Since this was a fairly serious issue, we worked directly with the OnMetal team to isolate the problem. Fortunately, because Cassandra is wonderfully resilient, a box going down for 30 to 45 seconds while it reboots isn’t that big of a deal, so we left one rebooting node so that we could research the problem. Eventually, the OnMetal team discovered that a firmware upgrade to the fan table solved the issue. The last of our rebooting servers has run smoothly for the past several weeks now. The OnMetal team has since deployed the fix throughout the entire fleet of OnMetal servers.
The only other thing we miss from our Performance Cloud days is direct console access. With our old public cloud servers, if there was ever a problem ssh’ing to a machine, we could always go through mycloud.rackspace.com and pull up the java -console app for that server. Since our OnMetal cluster has been very stable, we haven’t had the need for it.

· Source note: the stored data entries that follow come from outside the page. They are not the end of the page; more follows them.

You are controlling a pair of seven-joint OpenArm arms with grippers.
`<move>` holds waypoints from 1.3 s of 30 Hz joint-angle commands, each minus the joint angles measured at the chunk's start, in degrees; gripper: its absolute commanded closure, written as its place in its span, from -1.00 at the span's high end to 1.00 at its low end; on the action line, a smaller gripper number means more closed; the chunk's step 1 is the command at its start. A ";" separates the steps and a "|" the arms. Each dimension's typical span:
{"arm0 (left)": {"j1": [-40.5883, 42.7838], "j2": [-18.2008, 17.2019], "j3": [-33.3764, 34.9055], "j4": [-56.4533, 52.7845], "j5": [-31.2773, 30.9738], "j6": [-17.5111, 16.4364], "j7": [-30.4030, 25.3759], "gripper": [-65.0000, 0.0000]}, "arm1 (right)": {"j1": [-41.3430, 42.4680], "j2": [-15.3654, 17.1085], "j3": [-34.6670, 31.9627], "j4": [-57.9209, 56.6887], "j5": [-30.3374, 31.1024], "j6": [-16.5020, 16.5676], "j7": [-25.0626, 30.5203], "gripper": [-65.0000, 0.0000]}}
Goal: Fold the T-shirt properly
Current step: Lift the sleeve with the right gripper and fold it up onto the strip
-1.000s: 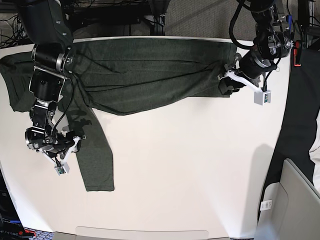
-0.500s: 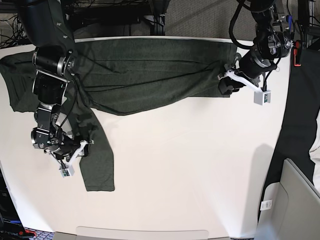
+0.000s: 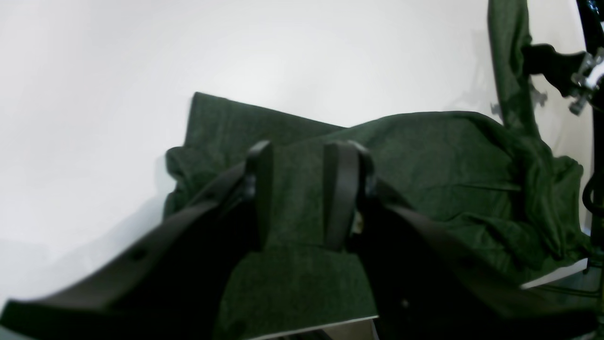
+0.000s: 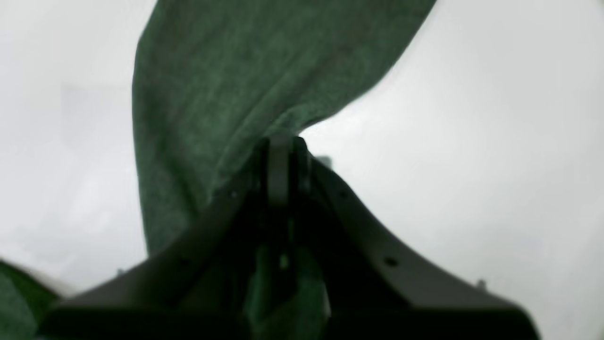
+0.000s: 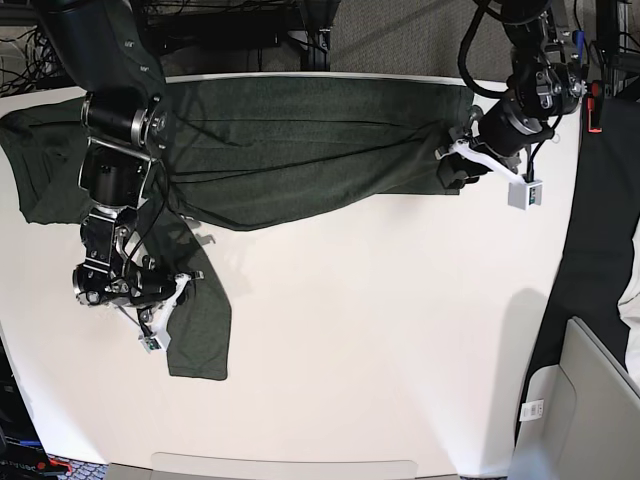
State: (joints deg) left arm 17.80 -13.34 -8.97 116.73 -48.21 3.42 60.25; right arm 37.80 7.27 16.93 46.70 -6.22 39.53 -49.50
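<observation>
The dark olive-green T-shirt (image 5: 300,150) lies spread along the far side of the white table (image 5: 400,350). One long sleeve (image 5: 205,330) hangs toward the front at the left. My right gripper (image 5: 185,285) sits on that sleeve's edge. In the right wrist view it (image 4: 281,141) is shut, with sleeve fabric (image 4: 226,85) pinched at the tips. My left gripper (image 5: 452,170) is at the shirt's right end, where the pleats converge. In the left wrist view it (image 3: 302,189) has bunched cloth (image 3: 448,165) between its fingers (image 3: 342,189).
The shirt's left end drapes near the table's left edge (image 5: 20,180). A black cloth (image 5: 600,220) hangs beside the table on the right, with a grey container (image 5: 590,410) at the lower right. Cables and dark equipment (image 5: 250,30) stand behind the far edge.
My right gripper slid rightward onto the hanging sleeve and closed on its edge, and the sleeve shifted slightly. The left arm and the shirt's right end stayed put.
</observation>
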 commanded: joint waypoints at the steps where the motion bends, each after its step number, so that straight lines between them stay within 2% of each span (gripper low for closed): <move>1: -0.26 -0.50 -0.30 1.03 -0.72 -0.21 -0.25 -0.44 | -0.31 0.69 -0.09 1.87 0.37 0.47 -3.12 -0.98; 5: -0.26 -0.50 -0.30 1.03 -0.72 -0.21 -0.34 -0.44 | -2.33 1.92 -0.18 8.82 7.32 0.47 -9.63 -0.98; 15: -0.26 -0.59 -0.30 1.03 -0.72 -0.21 -0.51 -0.44 | -7.52 2.01 -0.36 25.35 26.92 0.47 -25.54 -0.98; 20: -0.26 -0.59 -0.21 1.03 -0.72 -0.21 -0.51 -0.44 | -9.01 2.01 -1.24 26.23 36.24 0.47 -27.74 -0.98; 24: -0.26 -0.59 -0.30 1.03 -0.72 -0.21 -0.51 -0.44 | -9.36 1.57 -6.77 26.49 39.49 0.47 -28.61 -0.98; 27: -0.26 -0.59 -0.30 1.03 -0.72 -0.21 -0.51 -0.44 | -9.27 1.39 -7.57 26.49 37.03 0.47 -24.92 -0.98; 29: -0.26 -0.59 -0.39 1.03 -0.72 -0.21 -0.51 -0.44 | -8.48 1.57 -7.57 26.58 31.32 0.47 -19.74 -0.97; 32: -0.26 -0.59 -0.39 1.03 -0.72 -0.21 -0.51 -0.44 | -5.41 1.92 -7.65 26.75 21.21 0.47 -14.90 -0.97; 36: -0.26 -0.59 -0.39 1.03 -0.72 -0.21 -0.51 -0.44 | -2.68 1.83 -7.92 26.75 7.58 0.47 -12.00 -0.97; 39: -0.35 -0.59 -0.30 1.03 -0.72 -0.21 -0.51 -0.44 | -1.98 1.39 -7.92 26.49 1.34 0.47 -11.30 -0.97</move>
State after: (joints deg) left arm 17.76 -13.47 -9.02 116.73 -48.23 3.42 60.23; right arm 33.85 8.16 8.99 72.36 -4.97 40.10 -61.71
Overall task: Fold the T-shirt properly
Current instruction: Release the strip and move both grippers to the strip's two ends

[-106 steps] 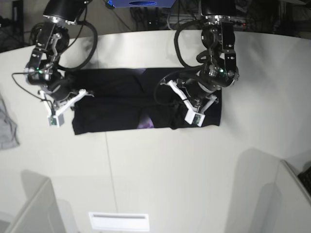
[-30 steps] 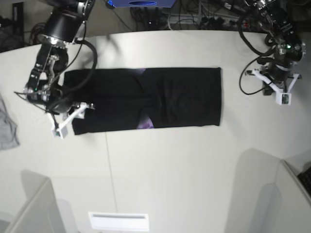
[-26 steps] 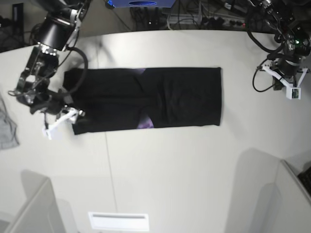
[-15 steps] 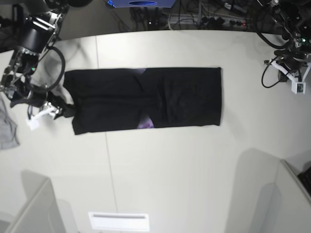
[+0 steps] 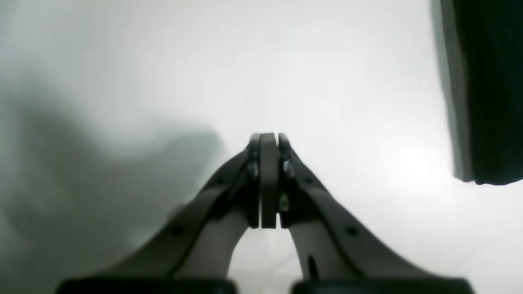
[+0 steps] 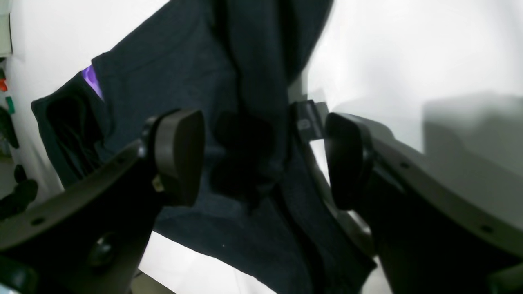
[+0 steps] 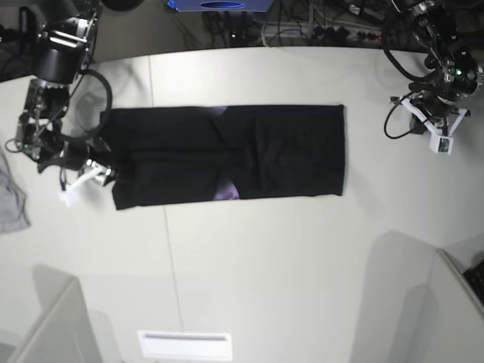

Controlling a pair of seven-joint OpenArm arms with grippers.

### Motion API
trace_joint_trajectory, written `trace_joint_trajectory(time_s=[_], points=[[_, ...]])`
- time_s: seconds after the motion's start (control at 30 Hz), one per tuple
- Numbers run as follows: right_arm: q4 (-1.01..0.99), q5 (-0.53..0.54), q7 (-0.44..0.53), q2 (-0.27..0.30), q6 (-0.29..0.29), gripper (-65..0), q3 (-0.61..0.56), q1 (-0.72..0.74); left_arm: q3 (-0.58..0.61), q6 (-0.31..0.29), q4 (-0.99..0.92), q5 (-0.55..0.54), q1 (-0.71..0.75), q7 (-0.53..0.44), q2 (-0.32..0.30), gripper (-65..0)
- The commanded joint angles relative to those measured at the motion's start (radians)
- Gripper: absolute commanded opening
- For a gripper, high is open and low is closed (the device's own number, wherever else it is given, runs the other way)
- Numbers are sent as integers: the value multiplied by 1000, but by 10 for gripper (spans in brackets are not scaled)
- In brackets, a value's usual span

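Observation:
The black T-shirt (image 7: 227,155) lies flat on the table as a long folded band, with a sliver of purple print (image 7: 225,193) at its near edge. My right gripper (image 6: 263,159) is open over the shirt's left end, its two pads (image 6: 179,155) either side of a dark fold of cloth (image 6: 253,81) without pinching it. The right arm (image 7: 57,147) stands at that end in the base view. My left gripper (image 5: 268,139) is shut and empty above bare table, off the shirt's right end (image 5: 486,90). The left arm (image 7: 439,106) is at the far right.
A small grey cloth (image 7: 11,200) lies at the table's left edge. A white label (image 7: 185,344) sits near the front edge, with grey partition panels (image 7: 45,325) at both front corners. Cables and equipment (image 7: 302,30) run behind the table.
The right gripper has opened wide. Its arm swung out to the left and has come back to the shirt's left end. The left arm has shifted slightly at the far right.

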Motion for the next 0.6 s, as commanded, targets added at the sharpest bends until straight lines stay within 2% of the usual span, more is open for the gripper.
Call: trace_joint_trajectory(time_s=[0.0,0.2,0.47,0.57], points=[[16,-15,-22,-4,-2,-210,0,2,-5,0,-2,-5,-1,-13,-14,-650],[153,-16,-79,-57,-2,-212,-14,-38,30,0,-74,-5,6,-102,-14,-650],[113,-21,-70,-61,-4,-218,-34,-35,60,0,-103,-5,2,-110,15,-650],[80,-18,-40,-57,-4,-221,-41,-33,116,2,-105,-5,-1,-111,12,-650]])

Still, the lack of this fallback still concerns the more cautious members of my team.
What did we gain?
- More reliability: by removing our dependencies on Cloud Block Storage and Cloud Networks, we reduced the number of services that could affect our operation. Plus, our OnMetal machines suffer much less chance of being affected by noisy neighbors, so these machines have a better chance of remaining stable.
- Simpler setup: along the same lines as above, without Cloud Block Storage and Cloud Networks, our entire infrastructure is just simpler to set up and maintain.
- Reduced costs: simply put, it’s cheaper. I know, it sounds crazy! You get real, live hardware spun up just like it’s a cloud server, but for less money than the equivalent cloud server plus cloud block storage.
- More performance: we have more than double the RAM now, and even though our old servers had 16 virtual cores to OnMetal I/O nodes’ 10 cores, the performance of these new boxes far outpaces the old.
- More storage: even with Cloud Block Storage, we only provisioned 1.4TB of storage per server. The OnMetal I/O nodes come ready with 1.6TB, so we increased our capacity by 14 percent without even trying.
Finally, we gained real machines. We aren’t just being nostalgic for the good ol’ pre-cloud days: there is something comforting in the thought that our servers are independent, whole servers not beholden to the whim and mercy of some cruel hypervisor.
So far, the impact for the team of using real machines rather than virtual servers is night and day. We spend less time working on our infrastructure and more time working on moving our product forward. We’ll make that trade – especially if we save money in the process – any day of the week.